From the records below, return every line containing the word "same".

Saved entries
·····

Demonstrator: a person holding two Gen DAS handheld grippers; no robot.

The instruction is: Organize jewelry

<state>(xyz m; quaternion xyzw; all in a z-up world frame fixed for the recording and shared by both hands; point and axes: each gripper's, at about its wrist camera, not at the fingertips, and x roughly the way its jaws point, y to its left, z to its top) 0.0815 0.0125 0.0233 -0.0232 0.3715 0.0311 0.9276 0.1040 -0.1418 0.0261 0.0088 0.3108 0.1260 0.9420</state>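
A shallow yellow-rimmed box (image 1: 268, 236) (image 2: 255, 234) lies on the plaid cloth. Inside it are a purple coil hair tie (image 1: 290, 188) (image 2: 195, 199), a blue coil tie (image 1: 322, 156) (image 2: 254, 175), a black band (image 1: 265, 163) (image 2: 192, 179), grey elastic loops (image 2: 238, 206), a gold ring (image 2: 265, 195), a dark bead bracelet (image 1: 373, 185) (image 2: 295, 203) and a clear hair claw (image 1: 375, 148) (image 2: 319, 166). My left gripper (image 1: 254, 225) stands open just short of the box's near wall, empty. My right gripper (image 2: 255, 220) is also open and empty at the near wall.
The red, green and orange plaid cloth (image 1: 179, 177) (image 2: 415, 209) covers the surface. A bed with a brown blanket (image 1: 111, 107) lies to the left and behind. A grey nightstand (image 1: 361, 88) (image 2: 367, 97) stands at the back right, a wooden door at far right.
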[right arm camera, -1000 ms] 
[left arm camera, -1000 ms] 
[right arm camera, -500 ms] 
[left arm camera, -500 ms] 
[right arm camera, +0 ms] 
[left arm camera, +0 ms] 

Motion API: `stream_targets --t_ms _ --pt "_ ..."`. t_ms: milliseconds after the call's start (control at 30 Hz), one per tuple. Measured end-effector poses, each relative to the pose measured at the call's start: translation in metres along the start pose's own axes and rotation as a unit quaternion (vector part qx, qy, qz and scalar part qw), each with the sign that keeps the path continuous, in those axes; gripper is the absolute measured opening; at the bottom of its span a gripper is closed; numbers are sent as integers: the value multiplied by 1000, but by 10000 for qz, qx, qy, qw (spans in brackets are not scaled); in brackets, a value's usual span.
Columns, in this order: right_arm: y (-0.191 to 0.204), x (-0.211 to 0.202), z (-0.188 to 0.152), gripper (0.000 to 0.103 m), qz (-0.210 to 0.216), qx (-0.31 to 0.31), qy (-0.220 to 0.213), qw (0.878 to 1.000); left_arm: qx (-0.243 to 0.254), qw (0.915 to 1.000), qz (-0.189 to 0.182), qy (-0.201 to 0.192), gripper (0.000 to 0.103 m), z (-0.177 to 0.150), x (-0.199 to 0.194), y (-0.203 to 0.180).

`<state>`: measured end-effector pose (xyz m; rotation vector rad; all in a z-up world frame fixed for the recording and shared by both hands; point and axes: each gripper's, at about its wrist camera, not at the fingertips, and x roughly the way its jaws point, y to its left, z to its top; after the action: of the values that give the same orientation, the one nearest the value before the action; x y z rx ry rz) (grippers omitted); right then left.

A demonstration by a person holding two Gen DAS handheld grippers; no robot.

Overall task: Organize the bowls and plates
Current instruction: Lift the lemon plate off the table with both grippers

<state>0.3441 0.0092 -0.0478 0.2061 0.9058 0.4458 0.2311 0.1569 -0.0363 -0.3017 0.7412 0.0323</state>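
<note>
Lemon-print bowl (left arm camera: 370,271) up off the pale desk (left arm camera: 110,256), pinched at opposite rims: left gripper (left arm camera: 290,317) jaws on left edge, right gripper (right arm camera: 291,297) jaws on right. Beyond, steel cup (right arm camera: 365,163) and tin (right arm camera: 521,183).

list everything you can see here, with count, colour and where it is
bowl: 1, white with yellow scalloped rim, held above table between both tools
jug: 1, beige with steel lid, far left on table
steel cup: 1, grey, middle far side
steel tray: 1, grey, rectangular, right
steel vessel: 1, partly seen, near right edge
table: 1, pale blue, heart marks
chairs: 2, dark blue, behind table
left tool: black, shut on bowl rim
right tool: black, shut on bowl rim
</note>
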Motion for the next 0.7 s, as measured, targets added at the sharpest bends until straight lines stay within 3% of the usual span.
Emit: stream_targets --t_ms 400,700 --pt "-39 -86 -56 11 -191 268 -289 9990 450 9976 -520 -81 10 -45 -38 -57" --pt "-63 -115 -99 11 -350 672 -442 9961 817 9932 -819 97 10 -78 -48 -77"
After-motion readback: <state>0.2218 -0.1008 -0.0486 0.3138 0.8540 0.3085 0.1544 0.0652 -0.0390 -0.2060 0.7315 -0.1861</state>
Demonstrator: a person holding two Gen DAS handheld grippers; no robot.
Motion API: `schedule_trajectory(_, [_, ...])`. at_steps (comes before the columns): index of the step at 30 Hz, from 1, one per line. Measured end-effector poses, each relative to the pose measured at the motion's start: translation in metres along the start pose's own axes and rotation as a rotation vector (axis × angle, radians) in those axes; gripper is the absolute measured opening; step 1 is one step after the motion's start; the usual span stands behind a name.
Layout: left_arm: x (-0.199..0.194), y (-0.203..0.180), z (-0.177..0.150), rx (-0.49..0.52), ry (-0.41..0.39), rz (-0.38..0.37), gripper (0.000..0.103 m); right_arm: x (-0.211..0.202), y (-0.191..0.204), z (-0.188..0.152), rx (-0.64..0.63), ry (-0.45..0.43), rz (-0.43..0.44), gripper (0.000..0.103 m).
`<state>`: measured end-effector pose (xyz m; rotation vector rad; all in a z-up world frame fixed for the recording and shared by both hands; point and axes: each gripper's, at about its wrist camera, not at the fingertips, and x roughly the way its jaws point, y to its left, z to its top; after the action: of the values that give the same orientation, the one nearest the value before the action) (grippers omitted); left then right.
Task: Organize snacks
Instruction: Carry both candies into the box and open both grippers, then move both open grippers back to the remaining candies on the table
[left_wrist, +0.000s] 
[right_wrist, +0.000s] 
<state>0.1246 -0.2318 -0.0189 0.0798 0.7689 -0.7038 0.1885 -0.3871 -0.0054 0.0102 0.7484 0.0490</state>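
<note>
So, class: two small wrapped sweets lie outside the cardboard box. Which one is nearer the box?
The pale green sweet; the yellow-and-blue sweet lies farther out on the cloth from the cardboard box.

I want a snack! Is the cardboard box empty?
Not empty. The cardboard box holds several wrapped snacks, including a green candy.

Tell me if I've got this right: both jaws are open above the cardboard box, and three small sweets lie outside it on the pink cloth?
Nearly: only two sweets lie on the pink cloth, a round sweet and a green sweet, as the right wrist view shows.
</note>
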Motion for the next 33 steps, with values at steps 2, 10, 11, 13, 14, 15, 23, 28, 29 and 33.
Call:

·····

*Finished task*
`<state>`: measured end-effector pose (xyz m; rotation vector rad; all in a z-up world frame fixed for the recording and shared by both hands; point and axes: each gripper's, at about its wrist camera, not at the fingertips, and x roughly the way its jaws point, y to its left, z to its top; after the action: of the values that give the same orientation, the one nearest the value before the action; x y z rx ry rz) (grippers omitted); right then left.
`<state>`: measured end-effector pose (xyz m; rotation vector rad; all in a z-up world frame fixed for the recording and shared by both hands; point and axes: each gripper's, at about its wrist camera, not at the fingertips, and x roughly the way its jaws point, y to its left, z to its top; after the action: of the values that give the same orientation, the one nearest the value before the action) (grippers omitted); left then right.

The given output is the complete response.